[[ RECORDED INFORMATION open ]]

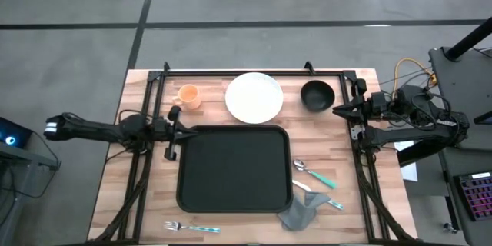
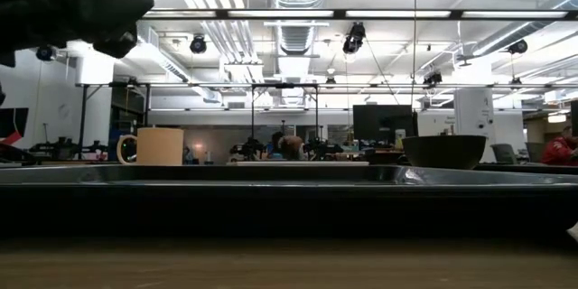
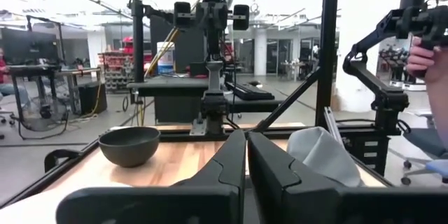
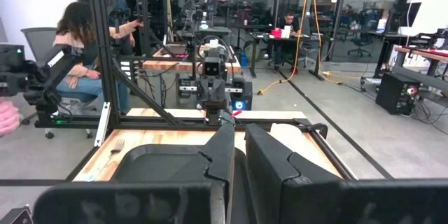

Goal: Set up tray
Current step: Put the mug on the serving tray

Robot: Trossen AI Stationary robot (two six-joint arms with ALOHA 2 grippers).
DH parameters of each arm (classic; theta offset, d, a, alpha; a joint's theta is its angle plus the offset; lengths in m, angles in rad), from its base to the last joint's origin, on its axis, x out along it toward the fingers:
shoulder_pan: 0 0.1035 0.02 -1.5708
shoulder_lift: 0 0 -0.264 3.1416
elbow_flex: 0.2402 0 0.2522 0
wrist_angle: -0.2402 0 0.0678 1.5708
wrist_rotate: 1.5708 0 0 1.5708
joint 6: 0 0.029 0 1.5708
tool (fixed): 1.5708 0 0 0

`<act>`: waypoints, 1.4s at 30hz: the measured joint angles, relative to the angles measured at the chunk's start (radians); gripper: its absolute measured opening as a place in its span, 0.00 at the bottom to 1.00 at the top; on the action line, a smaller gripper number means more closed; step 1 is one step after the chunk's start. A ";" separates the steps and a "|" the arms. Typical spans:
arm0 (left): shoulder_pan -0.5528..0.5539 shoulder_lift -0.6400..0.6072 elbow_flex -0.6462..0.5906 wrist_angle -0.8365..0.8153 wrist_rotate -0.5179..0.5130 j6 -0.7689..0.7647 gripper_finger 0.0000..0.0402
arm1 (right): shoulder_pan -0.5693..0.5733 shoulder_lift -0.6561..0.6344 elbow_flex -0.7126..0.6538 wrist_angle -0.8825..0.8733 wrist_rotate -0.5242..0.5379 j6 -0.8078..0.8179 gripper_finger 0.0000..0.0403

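The black tray point(image 1: 234, 169) lies flat in the middle of the wooden table, also seen edge-on in the low view point(image 2: 271, 181) and in the right wrist view point(image 4: 161, 162). Beyond its far edge stand an orange mug point(image 1: 188, 96), a white plate point(image 1: 254, 97) and a black bowl point(image 1: 317, 95). My left gripper point(image 1: 183, 131) hovers shut by the tray's far left corner, pointing level toward the table's right; its fingers point(image 3: 246, 147) hold nothing. My right gripper point(image 1: 337, 110) waits shut at the table's right edge near the bowl, with nothing between its fingers point(image 4: 239, 143).
A teal-handled spoon point(image 1: 314, 173), another teal-handled utensil point(image 1: 327, 200) and a crumpled grey napkin point(image 1: 301, 211) lie right of the tray. A fork point(image 1: 191, 227) lies near the front edge. Black frame rails point(image 1: 254, 71) border the table. People sit in the room beyond.
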 joint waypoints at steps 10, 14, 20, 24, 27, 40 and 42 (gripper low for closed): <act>0.000 -0.141 0.089 -0.373 0.000 0.025 0.00 | 0.000 0.000 0.000 0.001 0.000 -0.004 0.07; 0.000 -0.170 0.108 -0.495 0.000 0.024 0.00 | 0.000 0.001 0.000 0.001 0.000 -0.012 0.07; 0.000 -0.237 0.087 -0.473 0.000 0.064 0.00 | 0.000 0.017 0.000 0.003 0.002 -0.086 0.07; 0.000 -0.314 0.047 -0.437 0.000 0.077 0.00 | 0.000 0.036 0.000 0.002 0.001 -0.086 0.07; 0.000 -0.345 0.005 -0.422 -0.001 0.077 0.00 | 0.000 0.059 0.000 0.002 0.001 -0.086 0.07; 0.001 -0.331 -0.012 -0.371 -0.004 0.094 0.00 | 0.000 0.152 0.000 0.008 0.001 -0.070 0.07; 0.001 -0.330 -0.012 -0.369 -0.004 0.094 0.00 | 0.000 0.155 0.000 0.019 0.001 -0.070 0.07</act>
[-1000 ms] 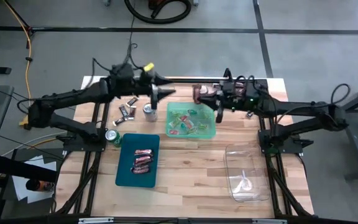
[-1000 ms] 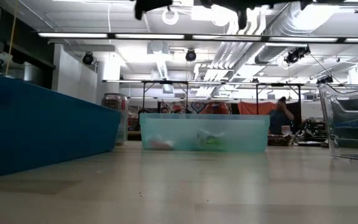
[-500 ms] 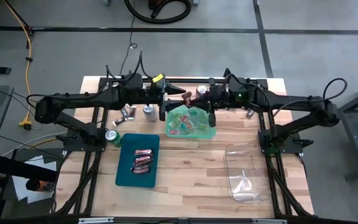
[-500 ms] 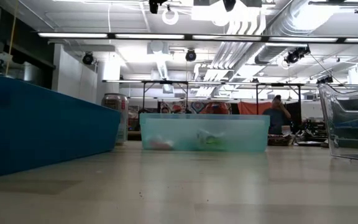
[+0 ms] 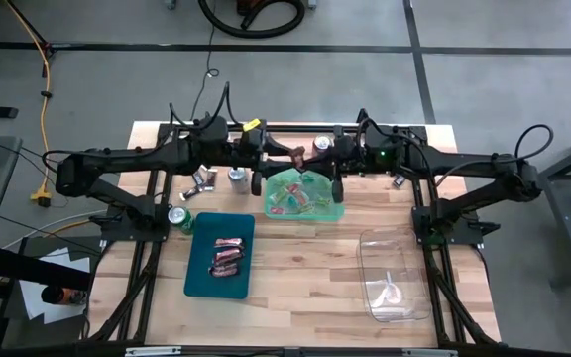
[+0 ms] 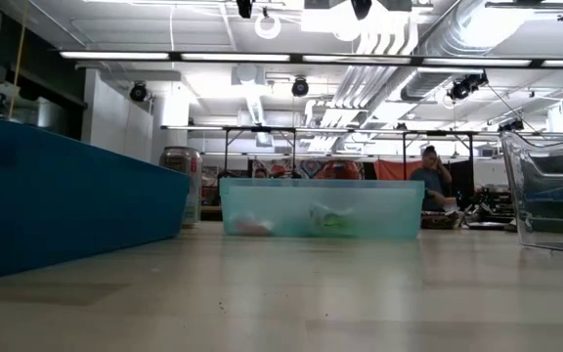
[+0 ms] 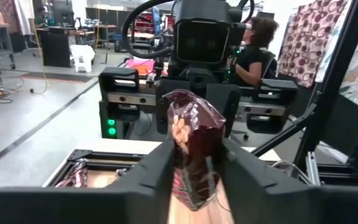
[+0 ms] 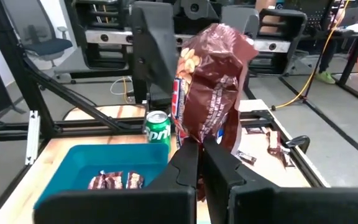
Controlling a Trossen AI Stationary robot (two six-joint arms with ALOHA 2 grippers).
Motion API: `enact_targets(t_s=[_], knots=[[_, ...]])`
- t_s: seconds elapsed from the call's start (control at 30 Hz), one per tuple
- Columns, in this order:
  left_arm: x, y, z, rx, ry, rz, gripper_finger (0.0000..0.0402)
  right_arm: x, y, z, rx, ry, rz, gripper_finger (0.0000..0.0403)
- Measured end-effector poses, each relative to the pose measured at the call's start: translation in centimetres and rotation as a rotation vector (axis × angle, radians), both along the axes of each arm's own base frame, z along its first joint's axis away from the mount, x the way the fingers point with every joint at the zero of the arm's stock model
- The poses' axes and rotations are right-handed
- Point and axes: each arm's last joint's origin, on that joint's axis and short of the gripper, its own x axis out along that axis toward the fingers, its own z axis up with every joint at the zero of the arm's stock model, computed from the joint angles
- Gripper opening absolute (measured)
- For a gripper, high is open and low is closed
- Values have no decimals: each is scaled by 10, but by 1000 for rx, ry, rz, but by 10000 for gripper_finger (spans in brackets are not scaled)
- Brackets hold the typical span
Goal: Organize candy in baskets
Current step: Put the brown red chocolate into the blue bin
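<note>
A brown candy bag (image 5: 296,155) hangs in the air over the far rim of the light green basket (image 5: 337,210), between my two grippers. My left gripper (image 5: 280,155) comes at it from the left and my right gripper (image 5: 314,155) from the right. Both are shut on it. The green basket holds some candy (image 5: 295,195). The teal basket (image 5: 198,270) holds dark red candy (image 5: 228,256). The clear basket (image 5: 395,248) stands at the near right. Loose candy (image 5: 201,180) lies on the table at the far left. My left gripper pinches the brown bag between its two fingers (image 7: 159,163), one on each side of the bag's body (image 7: 185,163). The fingers lie level and come from the table's left. The bag is clear of the table. My right gripper pinches the bag's lower edge (image 8: 196,138) between its shut fingertips (image 8: 185,163). It comes about level from the table's right. The bag stands up above and ahead of the fingers, lifted clear.
Two soda cans (image 5: 237,177) (image 5: 179,217) stand left of the green basket and beside the teal one. A few candies (image 5: 399,181) lie under the right arm. Bare wood lies between the teal and clear baskets. A person (image 6: 434,179) stands in the room beyond the table.
My right gripper has carried the bag up and toward the table's left, to above the green basket's far rim. My left gripper has gone toward the table's right to meet it, and its fingers have shut on the bag. Both arms then held still.
</note>
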Motion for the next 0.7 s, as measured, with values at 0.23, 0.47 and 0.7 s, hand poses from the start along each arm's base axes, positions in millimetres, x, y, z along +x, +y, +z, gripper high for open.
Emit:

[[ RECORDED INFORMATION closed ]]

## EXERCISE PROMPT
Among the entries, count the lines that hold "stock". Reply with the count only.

## OUTPUT FOR THIS TASK
2